Work to be completed:
Please filter the data below down to the lines holding the string "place".

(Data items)
_ _ _

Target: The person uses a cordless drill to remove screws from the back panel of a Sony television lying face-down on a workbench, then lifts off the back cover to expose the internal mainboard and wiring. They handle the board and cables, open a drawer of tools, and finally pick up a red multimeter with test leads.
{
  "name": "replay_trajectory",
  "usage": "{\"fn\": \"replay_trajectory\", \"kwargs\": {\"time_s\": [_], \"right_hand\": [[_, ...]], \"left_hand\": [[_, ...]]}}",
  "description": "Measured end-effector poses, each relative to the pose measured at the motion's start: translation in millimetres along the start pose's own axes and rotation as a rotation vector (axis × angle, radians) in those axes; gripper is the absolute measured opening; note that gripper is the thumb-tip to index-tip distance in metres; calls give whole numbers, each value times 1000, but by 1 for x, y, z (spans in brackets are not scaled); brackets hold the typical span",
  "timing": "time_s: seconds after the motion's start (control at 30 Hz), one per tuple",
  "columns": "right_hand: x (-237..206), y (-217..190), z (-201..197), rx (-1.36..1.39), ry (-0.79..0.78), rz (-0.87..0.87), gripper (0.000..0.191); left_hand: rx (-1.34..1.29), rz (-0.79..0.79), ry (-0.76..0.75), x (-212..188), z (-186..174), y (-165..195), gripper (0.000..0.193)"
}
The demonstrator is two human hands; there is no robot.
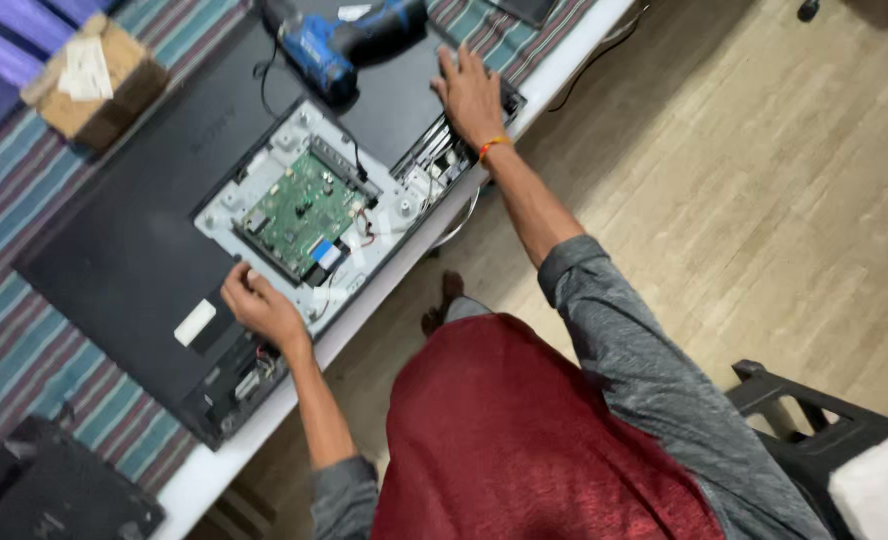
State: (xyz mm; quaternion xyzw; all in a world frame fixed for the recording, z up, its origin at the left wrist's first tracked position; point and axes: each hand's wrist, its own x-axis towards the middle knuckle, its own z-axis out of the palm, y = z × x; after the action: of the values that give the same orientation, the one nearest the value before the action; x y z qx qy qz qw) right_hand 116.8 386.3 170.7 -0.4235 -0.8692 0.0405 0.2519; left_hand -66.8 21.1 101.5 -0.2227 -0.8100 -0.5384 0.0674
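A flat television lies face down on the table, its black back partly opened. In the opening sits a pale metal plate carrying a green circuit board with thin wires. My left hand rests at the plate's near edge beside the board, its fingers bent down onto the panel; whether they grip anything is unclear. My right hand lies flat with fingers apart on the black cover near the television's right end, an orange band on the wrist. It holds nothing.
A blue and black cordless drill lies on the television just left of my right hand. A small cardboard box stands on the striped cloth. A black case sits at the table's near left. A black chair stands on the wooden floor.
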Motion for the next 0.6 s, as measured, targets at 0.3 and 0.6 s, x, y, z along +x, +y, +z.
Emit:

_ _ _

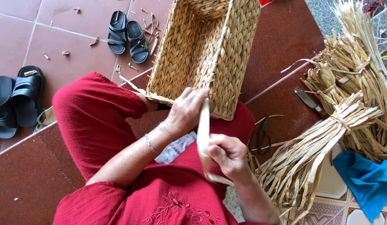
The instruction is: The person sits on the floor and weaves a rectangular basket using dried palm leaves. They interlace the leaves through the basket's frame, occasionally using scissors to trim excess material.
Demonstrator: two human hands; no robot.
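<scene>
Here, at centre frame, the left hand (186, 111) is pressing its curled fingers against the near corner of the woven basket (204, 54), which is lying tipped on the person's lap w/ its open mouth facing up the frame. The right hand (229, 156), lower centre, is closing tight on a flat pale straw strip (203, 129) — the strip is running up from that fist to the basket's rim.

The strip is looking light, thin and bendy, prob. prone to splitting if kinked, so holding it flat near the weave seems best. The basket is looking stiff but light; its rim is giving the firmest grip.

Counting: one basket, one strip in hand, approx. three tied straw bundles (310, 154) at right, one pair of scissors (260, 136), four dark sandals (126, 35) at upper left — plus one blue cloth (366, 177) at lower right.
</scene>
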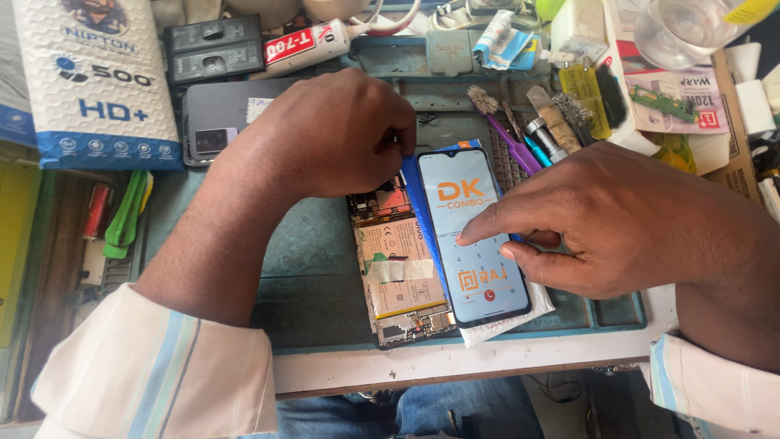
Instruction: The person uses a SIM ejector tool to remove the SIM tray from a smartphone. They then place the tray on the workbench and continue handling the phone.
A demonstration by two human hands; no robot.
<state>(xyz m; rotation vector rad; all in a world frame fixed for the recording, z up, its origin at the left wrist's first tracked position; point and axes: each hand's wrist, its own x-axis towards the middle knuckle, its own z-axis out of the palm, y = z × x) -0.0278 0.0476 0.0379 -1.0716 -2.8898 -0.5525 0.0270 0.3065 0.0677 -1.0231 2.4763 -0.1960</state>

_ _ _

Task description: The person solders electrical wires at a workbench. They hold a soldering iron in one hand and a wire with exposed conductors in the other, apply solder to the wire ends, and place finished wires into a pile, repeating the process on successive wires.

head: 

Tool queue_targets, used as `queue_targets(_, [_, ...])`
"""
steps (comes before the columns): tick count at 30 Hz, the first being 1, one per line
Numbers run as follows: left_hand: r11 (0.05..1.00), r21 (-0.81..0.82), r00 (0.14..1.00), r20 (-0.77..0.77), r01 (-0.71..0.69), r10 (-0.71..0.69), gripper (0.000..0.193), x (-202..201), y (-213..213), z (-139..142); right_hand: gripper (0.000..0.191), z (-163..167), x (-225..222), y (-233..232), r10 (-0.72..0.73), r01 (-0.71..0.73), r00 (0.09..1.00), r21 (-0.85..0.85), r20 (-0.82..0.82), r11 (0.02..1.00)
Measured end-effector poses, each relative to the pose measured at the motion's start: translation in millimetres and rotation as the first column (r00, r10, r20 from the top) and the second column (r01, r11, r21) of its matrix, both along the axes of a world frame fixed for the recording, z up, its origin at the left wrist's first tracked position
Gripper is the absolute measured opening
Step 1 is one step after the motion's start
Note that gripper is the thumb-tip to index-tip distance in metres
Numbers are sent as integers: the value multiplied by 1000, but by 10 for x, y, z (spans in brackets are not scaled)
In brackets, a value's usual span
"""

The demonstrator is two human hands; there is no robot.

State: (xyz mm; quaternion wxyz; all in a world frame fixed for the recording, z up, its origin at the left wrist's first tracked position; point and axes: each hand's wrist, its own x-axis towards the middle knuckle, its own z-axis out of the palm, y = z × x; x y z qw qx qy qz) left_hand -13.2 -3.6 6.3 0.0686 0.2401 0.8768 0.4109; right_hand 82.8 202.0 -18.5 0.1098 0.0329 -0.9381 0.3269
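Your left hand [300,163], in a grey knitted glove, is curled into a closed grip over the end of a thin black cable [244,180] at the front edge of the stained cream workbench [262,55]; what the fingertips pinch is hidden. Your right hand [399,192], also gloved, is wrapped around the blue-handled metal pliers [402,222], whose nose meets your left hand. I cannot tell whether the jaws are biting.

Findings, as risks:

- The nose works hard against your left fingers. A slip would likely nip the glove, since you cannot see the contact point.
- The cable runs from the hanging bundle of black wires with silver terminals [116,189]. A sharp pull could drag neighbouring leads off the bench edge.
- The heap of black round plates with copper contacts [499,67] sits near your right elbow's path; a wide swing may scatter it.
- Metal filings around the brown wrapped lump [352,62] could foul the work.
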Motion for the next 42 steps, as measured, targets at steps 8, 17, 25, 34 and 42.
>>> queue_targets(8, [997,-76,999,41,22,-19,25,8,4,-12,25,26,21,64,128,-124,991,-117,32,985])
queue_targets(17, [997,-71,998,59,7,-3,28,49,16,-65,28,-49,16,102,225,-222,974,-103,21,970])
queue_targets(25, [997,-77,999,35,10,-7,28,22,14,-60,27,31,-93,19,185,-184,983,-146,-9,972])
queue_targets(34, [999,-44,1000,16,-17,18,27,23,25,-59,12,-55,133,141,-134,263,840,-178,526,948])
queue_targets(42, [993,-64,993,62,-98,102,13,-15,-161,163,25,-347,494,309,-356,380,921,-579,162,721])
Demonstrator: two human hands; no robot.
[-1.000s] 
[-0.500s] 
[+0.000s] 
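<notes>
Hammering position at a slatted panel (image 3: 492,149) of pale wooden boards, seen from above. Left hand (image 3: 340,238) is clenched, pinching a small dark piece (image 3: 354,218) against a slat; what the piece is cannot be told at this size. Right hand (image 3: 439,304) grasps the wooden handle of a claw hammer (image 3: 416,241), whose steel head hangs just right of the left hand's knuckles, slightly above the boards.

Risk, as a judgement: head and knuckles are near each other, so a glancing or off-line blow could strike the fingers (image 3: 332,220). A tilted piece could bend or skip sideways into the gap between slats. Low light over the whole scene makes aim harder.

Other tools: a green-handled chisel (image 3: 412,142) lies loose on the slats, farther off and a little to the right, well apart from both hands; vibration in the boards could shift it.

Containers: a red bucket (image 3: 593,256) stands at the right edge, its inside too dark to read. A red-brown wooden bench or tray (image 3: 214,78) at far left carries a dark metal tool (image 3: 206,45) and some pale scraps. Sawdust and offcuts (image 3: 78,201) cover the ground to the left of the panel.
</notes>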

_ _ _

Response to this task:
Instruction: The person uses a SIM ejector tool to remove the SIM tray from a smartphone. They then place the tray on the workbench and continue handling the phone.
Task description: The person solders electrical wires at a workbench. They hold a soldering iron in one hand and a wire with exposed conductors in the other, apply solder to the wire ends, and place finished wires into a pile, repeating the process on successive wires.

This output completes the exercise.